Judicialização do câncer em Minas Gerais
um estudo jurimétrico de ações judiciais contra o SUS e a influência dos pareceres técnicos nas decisões judiciais (2014–2020)
DOI:
https://doi.org/10.21874/bcf0wx20Palavras-chave:
judicialização da saúde, jurimetria, NAT, neoplasia maligna, direito à saúdeResumo
A judicialização da saúde representa um fenômeno crescente no Brasil, com implicações para a equidade e para a organização do Sistema Único de Saúde (SUS).
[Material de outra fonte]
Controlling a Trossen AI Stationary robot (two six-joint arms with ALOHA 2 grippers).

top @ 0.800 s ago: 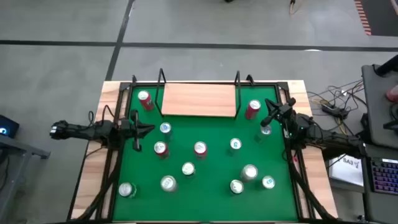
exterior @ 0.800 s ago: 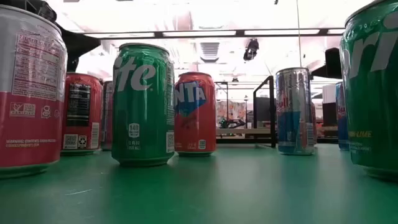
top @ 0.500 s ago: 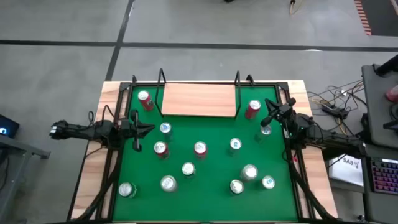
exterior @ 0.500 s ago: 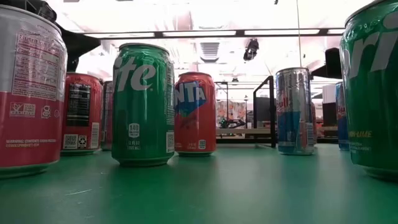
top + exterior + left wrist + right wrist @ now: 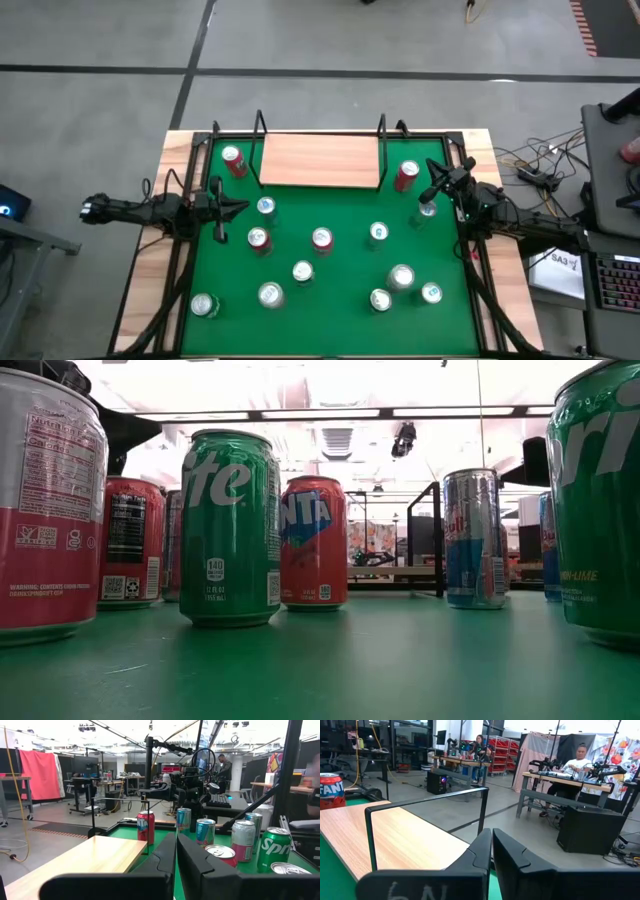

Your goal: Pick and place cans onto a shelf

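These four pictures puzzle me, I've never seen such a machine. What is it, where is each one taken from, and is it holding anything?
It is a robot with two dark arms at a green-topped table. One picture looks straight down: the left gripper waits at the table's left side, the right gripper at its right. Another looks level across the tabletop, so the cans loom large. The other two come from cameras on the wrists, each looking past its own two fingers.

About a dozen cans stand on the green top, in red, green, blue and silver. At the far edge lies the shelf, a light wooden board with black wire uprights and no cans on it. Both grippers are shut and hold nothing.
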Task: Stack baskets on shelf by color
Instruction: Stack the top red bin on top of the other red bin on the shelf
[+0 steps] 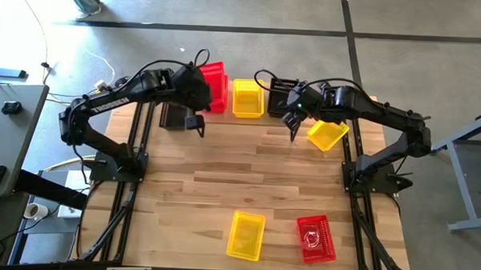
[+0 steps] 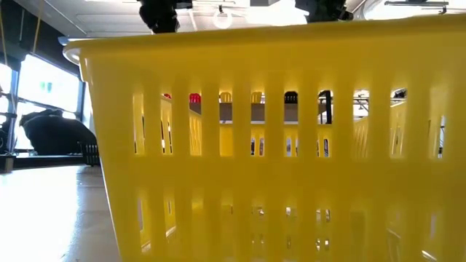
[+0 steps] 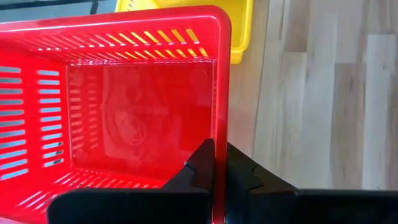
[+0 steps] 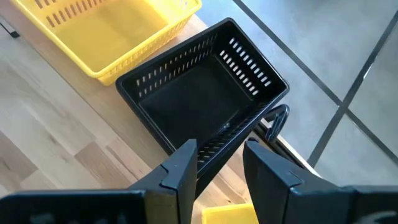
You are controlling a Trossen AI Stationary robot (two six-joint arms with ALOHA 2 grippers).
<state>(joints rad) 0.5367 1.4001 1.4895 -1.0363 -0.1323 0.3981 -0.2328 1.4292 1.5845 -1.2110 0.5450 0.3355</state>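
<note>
Left gripper [image 3: 214,177] is clamped shut on the side wall of the red rectangular plastic basket with slotted sides [image 1: 214,86], one dark finger [image 3: 242,173] outside the wall, the other inside. In the high view this basket sits at about 11 o'clock on the table, at the left end of the row on the light wooden shelf plank [image 1: 225,117].

Right gripper [image 4: 217,165] is released, fingers spread apart and straddling the near rim of the black rectangular plastic basket with perforated sides [image 4: 199,93]; whether the pads touch the wall cannot be told. The black basket sits at about 1 o'clock in the high view, at the right end of the shelf row.

Between red and black is a yellow slotted plastic basket [image 1: 247,97], just beside both. Another yellow basket, tilted [image 1: 327,135], lies on the light wood-plank tabletop [image 1: 223,182] near the right arm, at about 2 o'clock. At the near edge, about 6 o'clock, lies a yellow mesh basket [image 1: 246,235], and beside it at 5 o'clock a red mesh basket [image 1: 315,238]; the two are apart.

The low view is filled by a glossy yellow basket wall with vertical slots [image 2: 277,145]. All baskets are smooth moulded plastic, open-topped, with rounded corners.
</note>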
Este estudo objetivou analisar a judicialização do câncer contra o SUS em Belo Horizonte, descrevendo o perfil socioeconômico dos demandantes, as características jurídico-processuais e sanitárias das ações, além de analisar a associação entre consulta a pareceres técnicos e resultados das decisões judiciais. Realizou-se estudo jurimétrico de 336 ações judiciais ajuizadas por 318 autores diagnosticados com cânceres de mama, próstata, pulmão, cólon e encéfalo. Os resultados evidenciaram predominância de demandas individuais, elevadas taxas de deferimento da gratuidade da justiça e alto índice de sucesso das ações. Medicamentos oncológicos de alto custo constituíram os principais objetos pleiteados, com destaque para temozolomida, abiraterona e trastuzumabe, todos com registro na Agência Nacional de Vigilância Sanitária (ANVISA) e avaliados pela Comissão Nacional de Incorporação de Tecnologias (CONITEC). A consulta ao Núcleo de Apoio Técnico (NAT) associou-se a decisões menos favoráveis aos autores, sugerindo que o suporte técnico qualifica as decisões judiciais. Concluiu-se que a judicialização oncológica revela lacunas na implementação das políticas públicas de saúde e que estratégias coletivas e o fortalecimento das instâncias técnicas do SUS são fundamentais para respostas mais equitativas à judicialização da saúde.